Art Every Wednesday (15)

“Why modern art?”

It’s a question I’ve asked myself a lot.

Like when I have to squint at a canvas made up of squares painted nine different shades of black.

Or when I’m staring at a hacked-up image of the Virgin Mary covered in elephant dung (see Brit artist Chris Ofili’s “The Holy Virgin Mary,” right)

And while wandering that the Metropolitan Museum of Art, maybe the most prestigious art museum in the country, and happening upon a gigantic tank with a dead shark floating in it.


Met curator Gary Tinterow defended the museum’s purchase of Damien Hirst’s formaldehyde-injected tiger shark, a work entitled “The Impossibility of Death in the Mind of Someone Living,” saying

“It’s a work of art that causes the viewer to think about the brevity of life.”

It would take too long to fully and fairly define modern art in one blog post, but there is something to what Tinterow said I think we can understand. It causes the viewer to think. That, in essence, is modern art.

It is not – oh, please don’t do it – a fair or appropriate critique of modern art if you walk into a gallery and say, “I could make that.” Sometimes that’s going to be true, yes, but it still doesn’t count as an insult. The point is, 1) You didn’t and 2) How difficult it would be to make is simply not the point. Before modernism, the answer to What is a painting? went something like, “a stretched canvas upon which a trained painter uses his materials to convey depth and the most impressively realistic, naturalistic features of humans and nature possible.” This definition certainly has a place in modern art – it hasn’t totally disappeared. But it is no longer the standard. We now live in a world where skill matters less than thought. Where execution matters less than concept. Take nine-black-squares guy, Ad Reinhardt. He said, “There is something wrong, irresponsible and mindless about color; something impossible to control. Control and rationality are part of my morality.” So Reinhardt, just by hanging up those indiscernible black squares, is saying something about what he thinks about art. He’s also saying something about himself and his own morality, about his desire for control, his desire for the calm that comes from something completely devoid of the chaos of color. So the fact that this artist stared into the face of hundreds of thousands of years of art history and chose to make this very thing becomes significant.

Modernism takes on a hundred different meanings and is constantly in flux (á la postmodernism), but this is an essence: Modern art is about engaging the viewer. It’s about stretching the definition of who an artist can be. It’s about seeing or experiencing something in a new, unconventional way. It’s about exploring the depths of the human soul and psychology visually (see Munch’s “The Scream”, above).
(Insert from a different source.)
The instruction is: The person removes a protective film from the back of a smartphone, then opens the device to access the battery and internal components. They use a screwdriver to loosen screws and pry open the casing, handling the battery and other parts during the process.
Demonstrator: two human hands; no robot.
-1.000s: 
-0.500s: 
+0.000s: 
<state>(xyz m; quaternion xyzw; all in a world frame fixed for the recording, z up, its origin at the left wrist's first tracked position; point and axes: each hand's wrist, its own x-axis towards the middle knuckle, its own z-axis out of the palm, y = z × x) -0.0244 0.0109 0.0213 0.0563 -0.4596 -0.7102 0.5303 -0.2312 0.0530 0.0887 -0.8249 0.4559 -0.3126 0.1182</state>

So yes. Sometimes it’s frustrating and weird and not-beautiful to stare at a frozen mask of some guy’s blood because he’s trying to say something about mortality. But let’s take the bad (yes, I’d even venture to say frozen blood counts as bad) because there is so much good that’s come out of modernism. I will always prefer art that stretches rather than conforms, art that speaks to me rather than depicts a famous face, art that challenges and evokes rather than succumbs. Modernism gave rise to the Impressionists, Abstract Expressionists, Pop Artists and more; to new media artists, performance artists and outsider artists (the reclusive and occasionally insane, more on this on a future Art Every Wednesday post). It meant Jackson Pollock could splash paint on a huge canvas just to express his angsty feelings, or that Kerry James Marshall could courageously evoke the Civil Rights struggle (you can find the fifth part of this incredibly thought-provoking “Memento” series at the Nelson-Atkins in KC).

A few resources.
Notable modern artists:
Eduoard Manet, considered one of the first modernists, whose 1863 “Luncheon on the Grass” shocked viewers when he painted his defiant nude, who gazes back out at us seeming to acknowledge our presence.

Claude Monet, who for as much as we see his posters on bedroom walls and call them pretty, was a radical artist taking part in a radical movement. He stopped trying to represent reality and instead conveyed a less naturalistic glimpse of a moment, an “impression.”

Pablo Picasso, who decided he wanted to see a woman from every single possible angle. At once.

Andy Warhol, who took a superficial, materialistic time in American culture and made art that reflected it. His art is characteristically empty and worships products and celebrities, which is what he saw in his post-1950s world.

Marcel Duchamp, made famous for his “found art” or readymades. Basically, the man said, “If I say it is art, then it is art.” So he put a urinal and a bicycle wheel into an art gallery, and presto! Duchamp proves that it is the artist’s thought that determines what can be considered art. A more extreme conceptual artist is the recently deceased Sol Lewitt, who didn’t even bother constructing anything he made but only drew up instructions because it was only the idea behind the artwork that mattered.

Readings:

Clement Greenberg – an art critic and huge fan of Jackson Pollock and the rest of the Abstract Expressionists – says modern art is that which is only concerned with itself (read: Hey painters, stop trying to make things look real, that’s a sculptor’s job).